Triple integrals provide a way to integrate over three-dimensional regions. We use them to calculate volumes, mass, or other quantities over a 3D space. When using triple integrals, we represent the volume or quantity of interest as \[ \iiint_R f(x,y,z) \, dV, \]where \( f(x,y,z) \) is a function of the three variables and \( dV \) is the differential volume element, often given as \( dx \, dy \, dz \) in Cartesian coordinates. One key application is finding the volume of a region by setting \( f(x,y,z) = 1 \) and computing \[ \iiint_R 1 \, dV. \] Triple integrals can be evaluated using different coordinate systems for convenience, such as Cartesian, cylindrical, or spherical coordinates. The choice depends on the symmetry and boundaries of the region. In our exercise, we employ polar coordinates for ease in dealing with circular regions.

Polar Coordinates

Polar coordinates are especially useful when dealing with regions having circular symmetry or boundaries. Particularly in two dimensions, polar coordinates \((r, \theta)\) translate Cartesian coordinates \((x, y)\) using the relationships \( x = r \cos \theta \) and \( y = r \sin \theta \).When extending to three dimensions, polar coordinates become part of cylindrical or spherical coordinates. For cylindrical coordinates, we work with \((r, \theta, z)\) where \( z \) remains as the vertical axis. For spherical coordinates, we typically use \((\rho, \theta, \varphi)\), but in our exercise for a paraboloid, cylindrical coordinates are appropriate.Integrals in polar forms use differentials \( r \, dr \, d\theta \) for calculating area or volume, adjusting naturally to the geometric nature of circular or radial regions.
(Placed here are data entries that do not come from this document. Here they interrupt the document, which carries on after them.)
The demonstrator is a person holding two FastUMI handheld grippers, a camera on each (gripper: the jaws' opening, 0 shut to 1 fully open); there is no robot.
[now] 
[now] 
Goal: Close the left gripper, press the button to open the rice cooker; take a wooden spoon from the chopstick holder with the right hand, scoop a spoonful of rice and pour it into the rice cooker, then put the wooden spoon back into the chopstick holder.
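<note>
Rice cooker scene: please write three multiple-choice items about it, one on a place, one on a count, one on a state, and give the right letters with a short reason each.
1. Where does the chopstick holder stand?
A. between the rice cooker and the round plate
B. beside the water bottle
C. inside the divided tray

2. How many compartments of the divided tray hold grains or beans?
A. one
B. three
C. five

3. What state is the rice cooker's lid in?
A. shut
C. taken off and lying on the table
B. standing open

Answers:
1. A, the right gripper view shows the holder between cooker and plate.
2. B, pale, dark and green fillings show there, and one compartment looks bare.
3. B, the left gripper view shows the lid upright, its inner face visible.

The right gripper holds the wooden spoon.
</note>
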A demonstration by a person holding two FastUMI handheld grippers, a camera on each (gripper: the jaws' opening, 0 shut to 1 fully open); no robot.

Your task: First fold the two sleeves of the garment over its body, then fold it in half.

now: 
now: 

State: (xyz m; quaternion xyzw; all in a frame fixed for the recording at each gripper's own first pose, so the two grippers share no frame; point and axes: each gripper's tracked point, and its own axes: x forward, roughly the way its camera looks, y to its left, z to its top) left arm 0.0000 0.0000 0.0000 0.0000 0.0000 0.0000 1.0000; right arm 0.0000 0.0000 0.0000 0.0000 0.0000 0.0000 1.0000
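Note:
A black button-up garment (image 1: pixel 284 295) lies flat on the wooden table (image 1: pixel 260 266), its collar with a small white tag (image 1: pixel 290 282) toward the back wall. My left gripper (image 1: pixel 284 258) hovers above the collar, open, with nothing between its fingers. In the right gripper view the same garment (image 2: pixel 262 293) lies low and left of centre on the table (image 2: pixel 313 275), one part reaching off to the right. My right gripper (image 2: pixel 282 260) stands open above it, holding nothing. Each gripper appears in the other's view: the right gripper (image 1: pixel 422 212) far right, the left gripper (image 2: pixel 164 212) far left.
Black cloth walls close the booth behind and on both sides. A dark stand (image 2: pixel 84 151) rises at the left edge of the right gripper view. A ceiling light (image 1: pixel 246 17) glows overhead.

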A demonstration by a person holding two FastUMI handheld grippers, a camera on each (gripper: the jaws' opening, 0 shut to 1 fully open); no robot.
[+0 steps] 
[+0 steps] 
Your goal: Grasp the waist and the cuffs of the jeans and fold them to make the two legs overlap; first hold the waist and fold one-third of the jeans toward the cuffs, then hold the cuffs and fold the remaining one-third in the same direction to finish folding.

In scenarios like our paraboloid problem, this adaptation enables a simpler computation by aligning with the inherent symmetry of the region involved.

Volume of Paraboloid

The volume of a paraboloid can be found using triple integrals. In our case, the solid paraboloid defined by \( D = \left\{(x, y, z): 0 \leq z \leq 4-x^{2}-y^{2}\right\} \) is bounded vertically by the plane \( z = 0 \) and curved surface \( z = 4 - x^2 - y^2 \). By converting the spatial boundaries into polar coordinates, the integration over \( z \) is performed first, within the curve's height at each radius \( r \). The bounds for integration with respect to \( r \) are from 0 to \( \sqrt{4-z} \), and \( \theta \) spans from 0 to \( 2\pi \).We compute the integral \[ V = \int\limits_0^{2\pi} \int\limits_0^{\sqrt{4 - z}} \int\limits_0^{4 - r^2} r \, dz \, dr \, d\theta, \] solving first with respect to \( z \), then \( r \), and finally \( \theta \). The resulting volume provides insight into the extent of the paraboloid.

Average Value in Calculus

The average value of a function over a region helps describe a representative value of the function across that space. In our context, the objective is to find the average of the squared distance from the origin, \( r^2 + z^2 \), within a solid paraboloid \[ D = \left\{(x, y, z): 0 \leq z \leq 4-x^{2}-y^{2}\right\}. \]To find this, we need two things: the total volume of the region and the integral of the squared distance.The average is found by dividing the total value of the function over the region by the volume:\[ \text{Average} = \frac{1}{V} \iiint\limits_D (r^2+z^2) \, dV. \]The numerator, \[ \iiint\limits_D (r^2+z^2) \, dV, \]represents the accumulation of all squared distances from the origin to every point in \( D \), while \( V \) is the total volume calculated as part of the exercise.Ultimately, the resulting average of \( \frac{2}{3} \) gives us insight into the typical distance of points from the origin throughout this spatial structure.